▶ _Goal of the exercise_
Restate word for word all of the lines below, with each image left out.

▶ _Data shown_
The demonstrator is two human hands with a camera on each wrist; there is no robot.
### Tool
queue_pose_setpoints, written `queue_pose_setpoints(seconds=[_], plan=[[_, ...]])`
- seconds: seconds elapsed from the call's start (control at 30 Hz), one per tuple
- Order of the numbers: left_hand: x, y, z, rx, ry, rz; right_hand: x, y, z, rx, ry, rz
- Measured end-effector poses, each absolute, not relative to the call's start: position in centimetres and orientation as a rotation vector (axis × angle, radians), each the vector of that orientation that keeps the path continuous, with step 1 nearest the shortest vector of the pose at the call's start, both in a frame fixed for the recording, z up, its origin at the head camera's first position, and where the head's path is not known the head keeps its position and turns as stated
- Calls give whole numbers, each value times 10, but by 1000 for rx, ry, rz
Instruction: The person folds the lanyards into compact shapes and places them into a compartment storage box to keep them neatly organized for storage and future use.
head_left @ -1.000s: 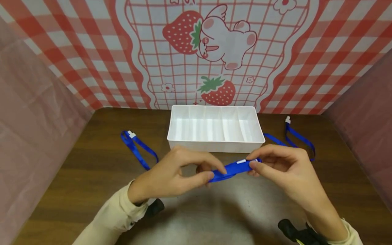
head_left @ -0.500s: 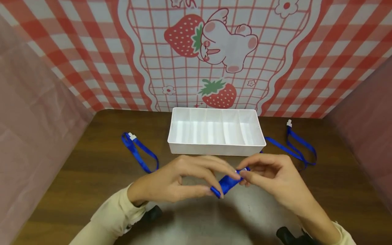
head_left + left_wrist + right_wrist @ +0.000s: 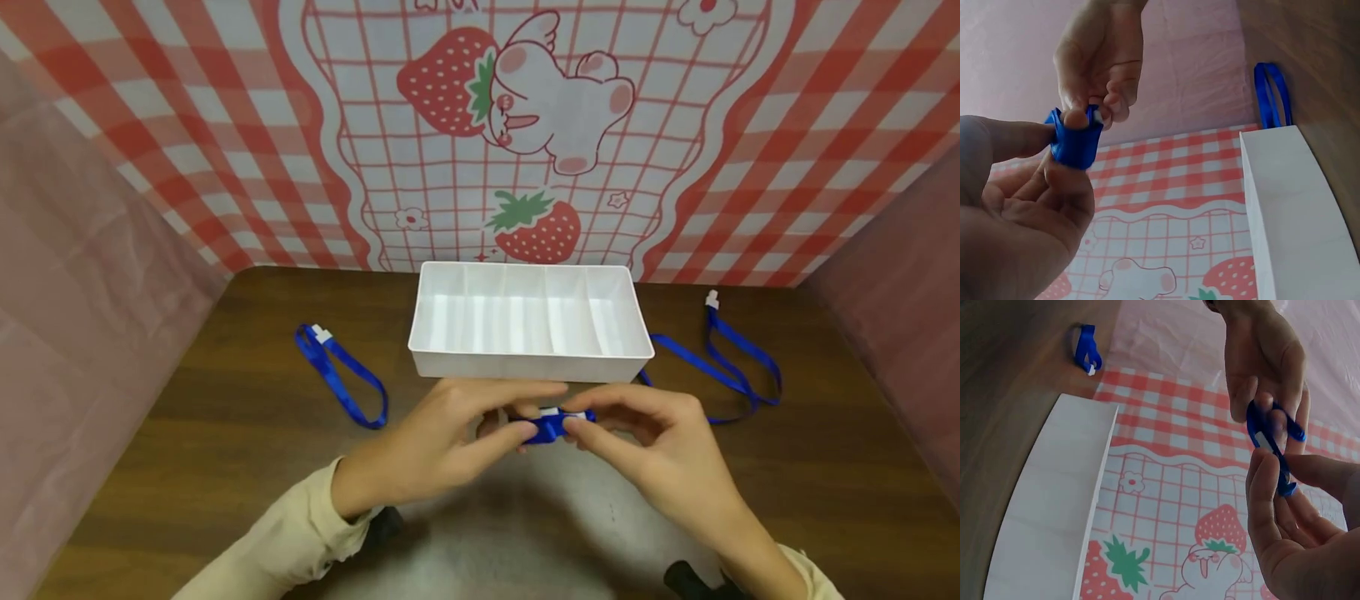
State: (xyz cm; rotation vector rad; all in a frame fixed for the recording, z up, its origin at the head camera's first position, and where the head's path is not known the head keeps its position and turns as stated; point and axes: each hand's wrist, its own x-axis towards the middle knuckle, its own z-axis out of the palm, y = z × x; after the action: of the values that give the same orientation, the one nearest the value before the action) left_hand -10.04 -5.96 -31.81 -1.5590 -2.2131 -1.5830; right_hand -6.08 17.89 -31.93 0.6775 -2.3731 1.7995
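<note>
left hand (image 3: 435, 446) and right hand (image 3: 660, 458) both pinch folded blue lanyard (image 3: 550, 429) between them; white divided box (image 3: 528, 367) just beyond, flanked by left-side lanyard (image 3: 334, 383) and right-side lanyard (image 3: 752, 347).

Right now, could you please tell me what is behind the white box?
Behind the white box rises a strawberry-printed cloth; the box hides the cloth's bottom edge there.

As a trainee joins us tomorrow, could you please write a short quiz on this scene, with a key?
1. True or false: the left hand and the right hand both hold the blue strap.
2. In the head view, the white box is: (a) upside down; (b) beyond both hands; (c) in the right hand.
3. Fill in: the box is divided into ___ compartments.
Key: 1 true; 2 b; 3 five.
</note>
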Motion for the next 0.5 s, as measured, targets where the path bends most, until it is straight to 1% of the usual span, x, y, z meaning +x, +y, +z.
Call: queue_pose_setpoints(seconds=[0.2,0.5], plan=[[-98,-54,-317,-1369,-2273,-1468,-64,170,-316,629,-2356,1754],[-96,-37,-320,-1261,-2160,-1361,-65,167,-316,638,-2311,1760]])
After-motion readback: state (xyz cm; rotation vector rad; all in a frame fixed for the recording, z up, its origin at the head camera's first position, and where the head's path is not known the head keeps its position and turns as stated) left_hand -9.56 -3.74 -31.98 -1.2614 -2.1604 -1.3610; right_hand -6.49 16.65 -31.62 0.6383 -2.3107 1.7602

▶ _Output of the task_
The demonstrator is two human hands with a camera on each wrist; there is no robot.
### Tool
queue_pose_setpoints, written `queue_pose_setpoints(seconds=[_], plan=[[_, ...]])`
- seconds: seconds elapsed from the call's start (control at 30 Hz), one per tuple
- Order of the numbers: left_hand: x, y, z, rx, ry, rz; right_hand: x, y, z, rx, ry, rz
- Measured end-effector poses, each absolute, not relative to the call's start: position in centimetres and orientation as a rotation vector (axis × angle, radians), each the vector of that orientation that keeps the path continuous, with step 1 nearest the shortest vector of the pose at the call's start, both in a frame fixed for the recording, z up, its origin at the head camera's first position, and where the head's path is not known the head keeps its position and turns as stated
- Calls give whole numbers, each value times 10, but by 1000 for rx, ry, rz
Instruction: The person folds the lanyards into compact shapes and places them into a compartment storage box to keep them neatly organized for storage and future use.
head_left @ -1.000s: 
head_left @ -0.500s: 
head_left + left_wrist + right_wrist @ +0.000s: 
State: (xyz cm; rotation vector rad; all in a frame fixed for the recording, z up, its origin at the head camera's first position, and where the head's path is not known the head keeps its position and turns as stated; point and axes: each hand's wrist, its own x-axis towards the middle knuckle, its own z-axis out of the palm, y = z × x; after the action: of the values that give the same orientation, the one nearest the value before the action) left_hand -10.04 -5.96 -31.81 -1.5590 -2.2131 -1.5830; right_hand -6.08 17.89 -31.93 0.6775 -2.3731 1.7995
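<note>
left hand (image 3: 435, 446) and right hand (image 3: 660, 458) both pinch folded blue lanyard (image 3: 550, 429) between them; white divided box (image 3: 528, 367) just beyond, flanked by left-side lanyard (image 3: 334, 383) and right-side lanyard (image 3: 752, 347).

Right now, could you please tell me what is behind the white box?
Behind the white box rises a strawberry-printed cloth; the box hides the cloth's bottom edge there.

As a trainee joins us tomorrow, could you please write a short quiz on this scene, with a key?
1. True or false: the left hand and the right hand both hold the blue strap.
2. In the head view, the white box is: (a) upside down; (b) beyond both hands; (c) in the right hand.
3. Fill in: the box is divided into ___ compartments.
Key: 1 true; 2 b; 3 five.
</note>
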Motion for the next 0.5 s, as measured, targets where the path bends most, until it is straight to 1% of the usual span, x, y, z meaning +x, +y, +z.
Call: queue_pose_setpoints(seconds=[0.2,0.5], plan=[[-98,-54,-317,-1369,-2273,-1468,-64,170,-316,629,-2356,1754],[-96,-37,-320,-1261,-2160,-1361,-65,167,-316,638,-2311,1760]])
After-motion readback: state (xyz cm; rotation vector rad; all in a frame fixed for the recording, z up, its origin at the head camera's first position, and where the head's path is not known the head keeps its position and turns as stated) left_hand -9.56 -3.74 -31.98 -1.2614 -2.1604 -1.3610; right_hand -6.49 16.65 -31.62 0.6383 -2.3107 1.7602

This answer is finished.